April 29th, 2013
Changes Ahead - A New Lease Standard
The
main objective of financial statements is to provide faithful representation of
company's position. However, there are some accounting practices, such as lease
transactions, that have always been criticized by both the Financial Accounting
Standard Board(FASB) and the International Accounting Standard Board (IASB).
The FASB and the IASB have been working together to develop a new approach that
will allow rights and obligations (assets and liabilities) to be properly
represented on the balance sheet. The boards
are developing proposals after considering responses to their Discussion Paper
and their 2010 Exposure Draft. The goal of this article is to provide
information regarding the status of the proposed lease standard, the basic
changes in lease accounting due to proposed lease standard, the likely
effective date of new standard, and implementation issues.
The FASB announced lease re-exposure
on April 10th 2013. The board agreed unanimously to re-expose their revised
proposal for a lease standard for a 120 day comment period. The boards plan to issue the new proposed
accounting standard by the second quarter of 2013.
The existing lease standard requires
the lessee to expense periodic rent on his or her income statement on a
straight-line basis. The lessor records the periodic rental income as revenue
on his or her income statement. In other words, the operational lessee only
records the rent expense on the income statement and discloses future lease
payments in disclosure notes.
The boards proposed a right-of-use model for
all leases, eliminating all operating leases. In other words, the proposed new
lease standard requires the lessee to include all long-term leases initially on
the balance sheet. The lessee would measure the lease liability based on the present
value of the lease payment over the period, using discount rate at the lease
inception. The lessees must classify their leases into two categories:
insignificant or significant portion of the leased asset to be consumes. For
leases that require the lessee to own an insignificant portion of the leased
asset, such as land or a building, the lessee must categorize the lease as a
straight-line basis. Under straight-line basis, the lessees would recognize
lease expense on a straight-line basis. For leases that require the lessee to
own a significant portion of the leased asset, such as equipment, the lessee
must recognize an interest expense or an amortization expense. Thus, the proposed new standard will affect both the income statement
and the balance sheet.
Under the proposed lease standard,
lessors must classify leases into two
categories: operating lease accounting or the receivable and residual approach.
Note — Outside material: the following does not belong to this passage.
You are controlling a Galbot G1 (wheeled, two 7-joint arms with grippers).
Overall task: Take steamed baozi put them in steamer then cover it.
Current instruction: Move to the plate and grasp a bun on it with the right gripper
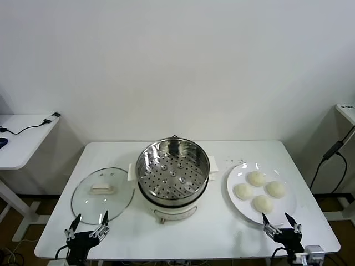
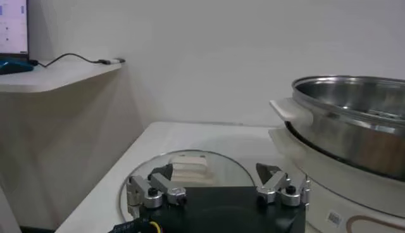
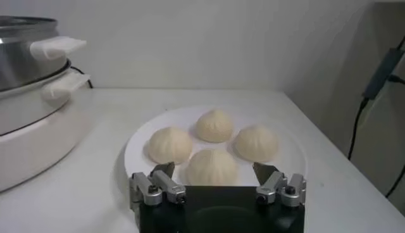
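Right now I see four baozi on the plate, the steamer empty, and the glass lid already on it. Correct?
Not quite: the glass lid lies on the table left of the steamer, as the head view shows. The four baozi are on the plate and the steamer is empty.

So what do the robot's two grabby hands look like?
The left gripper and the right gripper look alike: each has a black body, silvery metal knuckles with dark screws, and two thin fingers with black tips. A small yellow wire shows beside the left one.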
The lessor will use the operating lease accounting if the lessee uses an
insignificant of the lease asset. However, if the lessee uses a significant
portion of the leased asset, then the lessor will use the receivable and
residual approach. With the receivable and residual approach, the lessor
“sells” part of the lease asset to the lessee, and the lessor classifies the
“sold” asset as receivable. The lessor will record the unsold portion of the
asset as residual. With this approach, the lessor must recognize profits and
losses upfront on the portion that is “sold.” This means that the residual amount
will be deferred profit and a part of the carrying value.
The implementation of the proposed
new lease standard may be difficult for companies. The proposed new standard
will affect the decision making process for lessees. The lessee may consider
buying the asset, instead of leasing it. The cost of upgrading software,
training employees, and hiring experts to train may be an additional cost for
companies. The lessee could violate the debt covenants due to the increase in
liabilities. This violation may cause the agency problems.
The goal of financial statements is
to provide a faithful representation of a company's financial position. The
information provided in the financial statements should be transparent. The
proposed new lease standard seems to address the user’s need for transparency.